*** Opening Available data ***
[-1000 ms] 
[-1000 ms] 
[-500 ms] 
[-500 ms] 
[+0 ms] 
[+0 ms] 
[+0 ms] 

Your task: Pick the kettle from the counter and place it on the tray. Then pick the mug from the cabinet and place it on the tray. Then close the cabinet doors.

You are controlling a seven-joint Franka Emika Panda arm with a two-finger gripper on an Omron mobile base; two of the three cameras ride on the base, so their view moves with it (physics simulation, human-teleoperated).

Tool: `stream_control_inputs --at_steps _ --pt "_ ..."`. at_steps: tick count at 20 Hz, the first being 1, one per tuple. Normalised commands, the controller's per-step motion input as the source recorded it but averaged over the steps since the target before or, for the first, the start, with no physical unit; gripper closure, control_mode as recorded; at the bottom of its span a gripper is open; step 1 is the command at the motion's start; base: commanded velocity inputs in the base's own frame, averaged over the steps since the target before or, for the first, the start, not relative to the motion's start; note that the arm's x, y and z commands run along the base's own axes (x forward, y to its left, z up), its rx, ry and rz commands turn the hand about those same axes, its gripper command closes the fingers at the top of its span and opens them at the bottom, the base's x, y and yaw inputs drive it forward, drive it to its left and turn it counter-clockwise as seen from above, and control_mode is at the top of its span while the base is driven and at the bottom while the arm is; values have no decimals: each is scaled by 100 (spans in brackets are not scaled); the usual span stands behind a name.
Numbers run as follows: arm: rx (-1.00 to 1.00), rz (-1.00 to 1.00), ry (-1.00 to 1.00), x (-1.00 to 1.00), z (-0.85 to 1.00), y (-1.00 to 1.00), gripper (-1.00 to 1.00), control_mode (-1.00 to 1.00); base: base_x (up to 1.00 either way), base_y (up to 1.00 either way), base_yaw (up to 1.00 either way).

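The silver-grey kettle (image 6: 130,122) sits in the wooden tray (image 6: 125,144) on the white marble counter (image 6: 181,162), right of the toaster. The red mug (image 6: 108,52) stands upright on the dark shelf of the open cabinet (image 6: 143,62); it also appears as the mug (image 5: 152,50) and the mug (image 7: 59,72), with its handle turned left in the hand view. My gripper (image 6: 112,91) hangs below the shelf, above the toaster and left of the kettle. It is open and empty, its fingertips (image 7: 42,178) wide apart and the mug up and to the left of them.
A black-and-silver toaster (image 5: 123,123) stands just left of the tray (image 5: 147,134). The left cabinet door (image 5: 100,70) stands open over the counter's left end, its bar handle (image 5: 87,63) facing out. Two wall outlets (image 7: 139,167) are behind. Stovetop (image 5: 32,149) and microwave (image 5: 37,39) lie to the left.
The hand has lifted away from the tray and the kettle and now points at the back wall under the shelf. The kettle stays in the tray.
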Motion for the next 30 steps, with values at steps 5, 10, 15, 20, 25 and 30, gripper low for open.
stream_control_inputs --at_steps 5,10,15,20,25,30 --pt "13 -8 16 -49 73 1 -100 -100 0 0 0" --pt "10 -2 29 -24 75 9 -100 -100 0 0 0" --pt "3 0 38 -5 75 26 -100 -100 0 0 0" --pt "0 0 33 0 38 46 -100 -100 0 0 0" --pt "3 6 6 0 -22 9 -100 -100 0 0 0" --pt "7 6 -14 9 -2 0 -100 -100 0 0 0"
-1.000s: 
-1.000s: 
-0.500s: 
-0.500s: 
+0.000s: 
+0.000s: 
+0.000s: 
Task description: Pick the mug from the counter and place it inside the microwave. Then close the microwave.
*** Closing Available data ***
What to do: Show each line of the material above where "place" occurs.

Worked solution:
Your task: Pick the kettle from the counter and place it on the tray. Then pick the mug from the cabinet and place it on the tray. Then close the cabinet doors.
Task description: Pick the mug from the counter and place it inside the microwave. Then close the microwave.

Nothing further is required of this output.